I say it’s a bit like this, because it’s hard to represent the IL exactly in C# in this case. The tuple is only created if it’s needed, i.e. not in the already-completed fast path. In that case, the values are loaded onto the stack but not then put into the tuple – execution skips straight to the code which uses the values already on the stack.

When the awaitable isn’t complete immediately, then a Tuple<int, int> is created, stored in the "stack" field, and the continuation is handed to the awaiter. On continuation, the tuple is loaded back from the "stack" field (and cast accordingly), the values are loaded onto the stack – and then we’re back into the common code path of fetching the value and performing the add and multiply operations.


As far as I’m aware, those are the most noticeable changes in the generated code. There may well still be a load more changes in Task<T> and the TPL in general – I wouldn’t be at all surprised – but that’s harder to investigate.

I’m sure all of this has been done in the name of performance (and correctness, in the case of stack preservation). The state machine is now much smaller in terms of the number of fields it requires, and objects are created locally as far as possible (including the state machine itself only requiring heap allocation if there’s ever a "slow" awaitable).

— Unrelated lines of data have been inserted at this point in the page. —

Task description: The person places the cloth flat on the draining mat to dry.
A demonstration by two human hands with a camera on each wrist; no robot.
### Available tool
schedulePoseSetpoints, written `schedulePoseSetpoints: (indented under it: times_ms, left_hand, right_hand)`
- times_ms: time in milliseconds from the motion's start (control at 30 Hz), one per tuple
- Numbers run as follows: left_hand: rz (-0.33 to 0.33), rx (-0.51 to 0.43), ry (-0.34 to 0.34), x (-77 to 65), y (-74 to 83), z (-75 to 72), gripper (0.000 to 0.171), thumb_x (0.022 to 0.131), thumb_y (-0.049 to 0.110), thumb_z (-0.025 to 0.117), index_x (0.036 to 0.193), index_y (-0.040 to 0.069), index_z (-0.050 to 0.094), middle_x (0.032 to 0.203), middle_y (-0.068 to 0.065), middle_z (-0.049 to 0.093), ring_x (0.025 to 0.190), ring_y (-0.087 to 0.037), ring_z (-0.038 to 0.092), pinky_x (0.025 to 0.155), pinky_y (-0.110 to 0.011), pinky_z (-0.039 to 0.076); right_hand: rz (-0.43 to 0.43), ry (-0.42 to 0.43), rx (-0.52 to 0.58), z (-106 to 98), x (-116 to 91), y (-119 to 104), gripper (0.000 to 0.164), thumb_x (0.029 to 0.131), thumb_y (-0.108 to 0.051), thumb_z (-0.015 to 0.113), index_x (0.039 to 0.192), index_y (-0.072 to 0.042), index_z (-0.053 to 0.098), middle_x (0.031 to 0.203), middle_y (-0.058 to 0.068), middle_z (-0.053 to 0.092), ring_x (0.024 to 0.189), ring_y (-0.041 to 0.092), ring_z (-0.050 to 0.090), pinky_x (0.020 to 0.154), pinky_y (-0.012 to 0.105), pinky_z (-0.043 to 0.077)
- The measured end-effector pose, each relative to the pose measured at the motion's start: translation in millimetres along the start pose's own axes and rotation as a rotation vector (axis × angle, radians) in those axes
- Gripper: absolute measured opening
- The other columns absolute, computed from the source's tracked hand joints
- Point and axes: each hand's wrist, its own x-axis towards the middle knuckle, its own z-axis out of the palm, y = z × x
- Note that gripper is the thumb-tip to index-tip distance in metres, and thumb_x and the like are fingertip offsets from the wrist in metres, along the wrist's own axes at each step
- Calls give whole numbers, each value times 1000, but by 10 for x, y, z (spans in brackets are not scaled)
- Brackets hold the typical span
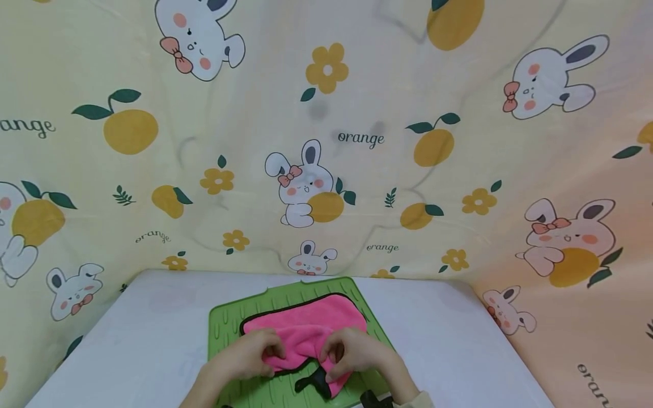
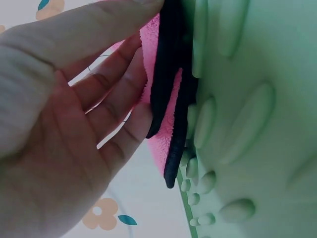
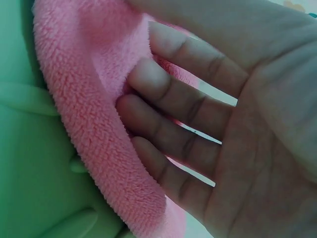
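Nearest us, our left hand (image 1: 253,352) and right hand (image 1: 357,352) clamp the near part of the cloth (image 1: 308,311) between thumbs and fingers; the other right fingers stand slightly apart. Pink folds bunch between our two sets of fingers, lying flatter beyond them on the board (image 1: 224,331), whose bumps (image 2: 237,210) show just beside our left fingertips. Our hands hide parts of the cloth. Just beside our right fingertips, toward the left hand, sits a black piece (image 1: 319,382); we cannot tell what it is. Outward past our fingers spreads the table (image 1: 138,334), with a printed backdrop (image 1: 265,107) well beyond.
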Motion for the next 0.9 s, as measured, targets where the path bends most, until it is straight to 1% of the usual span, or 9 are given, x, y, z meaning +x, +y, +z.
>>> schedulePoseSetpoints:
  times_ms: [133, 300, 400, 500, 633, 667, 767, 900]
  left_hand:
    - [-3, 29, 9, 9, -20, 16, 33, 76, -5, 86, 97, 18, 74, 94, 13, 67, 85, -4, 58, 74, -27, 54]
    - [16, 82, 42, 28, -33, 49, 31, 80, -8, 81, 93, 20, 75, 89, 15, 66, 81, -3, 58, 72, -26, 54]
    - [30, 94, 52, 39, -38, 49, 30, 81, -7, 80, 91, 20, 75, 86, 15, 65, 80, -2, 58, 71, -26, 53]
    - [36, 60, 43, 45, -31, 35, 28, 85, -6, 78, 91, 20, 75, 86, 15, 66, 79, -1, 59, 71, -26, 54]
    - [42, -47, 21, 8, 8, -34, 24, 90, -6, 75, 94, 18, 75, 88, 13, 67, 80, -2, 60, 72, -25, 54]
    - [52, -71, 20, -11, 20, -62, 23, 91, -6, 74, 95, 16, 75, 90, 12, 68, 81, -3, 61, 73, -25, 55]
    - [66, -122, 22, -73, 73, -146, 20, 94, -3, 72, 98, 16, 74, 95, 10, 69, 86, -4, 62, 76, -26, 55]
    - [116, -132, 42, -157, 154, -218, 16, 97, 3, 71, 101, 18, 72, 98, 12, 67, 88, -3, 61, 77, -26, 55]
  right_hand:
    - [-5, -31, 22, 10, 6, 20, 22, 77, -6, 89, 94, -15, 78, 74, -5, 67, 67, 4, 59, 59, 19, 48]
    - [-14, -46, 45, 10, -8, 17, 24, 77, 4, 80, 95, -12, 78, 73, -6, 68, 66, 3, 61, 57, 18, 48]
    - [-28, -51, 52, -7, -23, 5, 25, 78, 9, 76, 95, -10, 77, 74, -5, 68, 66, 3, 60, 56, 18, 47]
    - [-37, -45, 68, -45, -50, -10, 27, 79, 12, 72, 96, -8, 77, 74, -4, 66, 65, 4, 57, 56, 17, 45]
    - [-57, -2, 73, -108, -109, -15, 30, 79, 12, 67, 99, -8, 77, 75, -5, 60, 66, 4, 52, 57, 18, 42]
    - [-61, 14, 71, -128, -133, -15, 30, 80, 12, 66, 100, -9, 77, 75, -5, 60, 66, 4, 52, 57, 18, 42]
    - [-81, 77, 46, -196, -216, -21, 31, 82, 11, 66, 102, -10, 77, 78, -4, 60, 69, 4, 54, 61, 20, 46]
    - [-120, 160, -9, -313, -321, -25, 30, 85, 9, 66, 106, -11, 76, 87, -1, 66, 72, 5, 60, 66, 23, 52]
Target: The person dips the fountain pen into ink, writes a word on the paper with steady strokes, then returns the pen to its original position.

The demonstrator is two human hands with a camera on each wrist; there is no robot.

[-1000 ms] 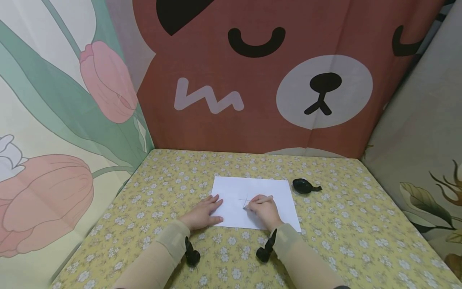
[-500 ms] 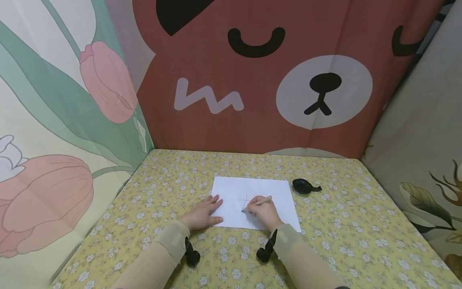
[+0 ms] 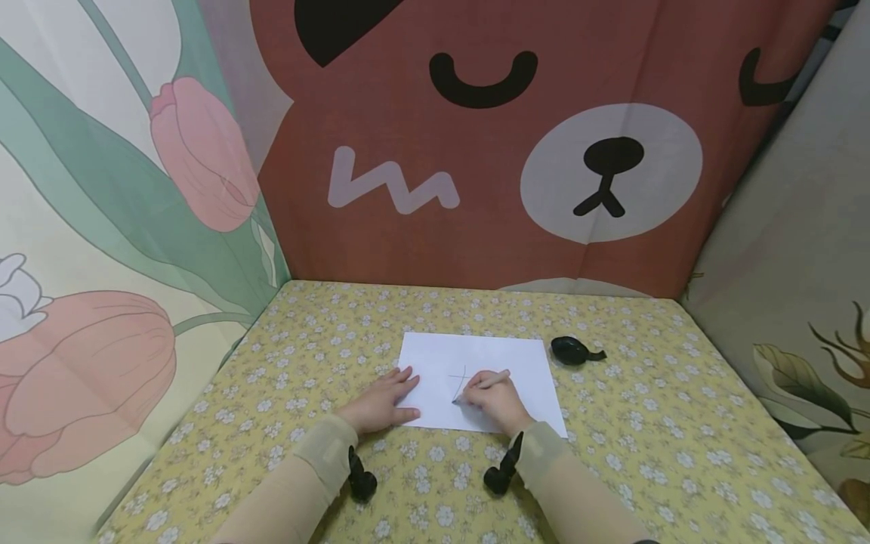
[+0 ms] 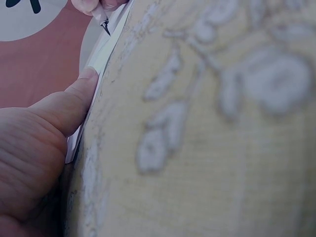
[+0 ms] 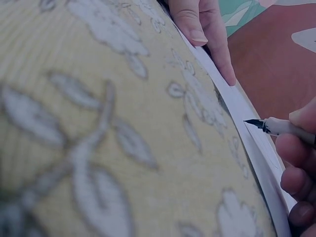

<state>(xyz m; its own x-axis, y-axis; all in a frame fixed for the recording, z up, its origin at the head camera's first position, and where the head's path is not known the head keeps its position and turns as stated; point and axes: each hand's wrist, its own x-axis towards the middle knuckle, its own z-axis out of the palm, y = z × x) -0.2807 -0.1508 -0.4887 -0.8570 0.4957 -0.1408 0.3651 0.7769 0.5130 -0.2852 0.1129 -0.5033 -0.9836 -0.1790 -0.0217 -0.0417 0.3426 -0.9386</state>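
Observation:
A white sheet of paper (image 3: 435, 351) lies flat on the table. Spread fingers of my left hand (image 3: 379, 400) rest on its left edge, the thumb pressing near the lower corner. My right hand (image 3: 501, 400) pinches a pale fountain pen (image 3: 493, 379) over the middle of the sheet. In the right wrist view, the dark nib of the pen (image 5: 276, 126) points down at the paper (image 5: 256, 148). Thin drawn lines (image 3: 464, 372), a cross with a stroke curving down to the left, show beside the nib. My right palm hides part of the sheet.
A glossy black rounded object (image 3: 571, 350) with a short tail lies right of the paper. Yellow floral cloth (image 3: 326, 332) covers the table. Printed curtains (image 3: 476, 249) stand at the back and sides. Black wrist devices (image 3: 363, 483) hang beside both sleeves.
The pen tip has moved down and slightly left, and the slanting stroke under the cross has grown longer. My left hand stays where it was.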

I suspect there’s still some room for optimization, however:

  • Both the awaiter and the delegate use careful boxing and either arrays or a mutating interface to allow the boxed value to be changed. I suspect that using unbox with the concrete type, but without copying the value, would be more efficient. I may attempt to work this theory up into a test at some point.
  • If there’s only one awaiter type (usually TaskAwaiter<T> for some T), that type could be used instead of object, potentially reducing heap optimization
  • I’ve no idea why the builder.Task property is explicitly fetched and then the results discarded
  • If there’s only one await expression, the "stack" field can be strongly typed, which would also avoid boxing if only a single value needs to be within that stack
  • The stack field could be removed entirely when it’s not needed for intermediate stack value preservation. (I believe that would be the case reasonably often.)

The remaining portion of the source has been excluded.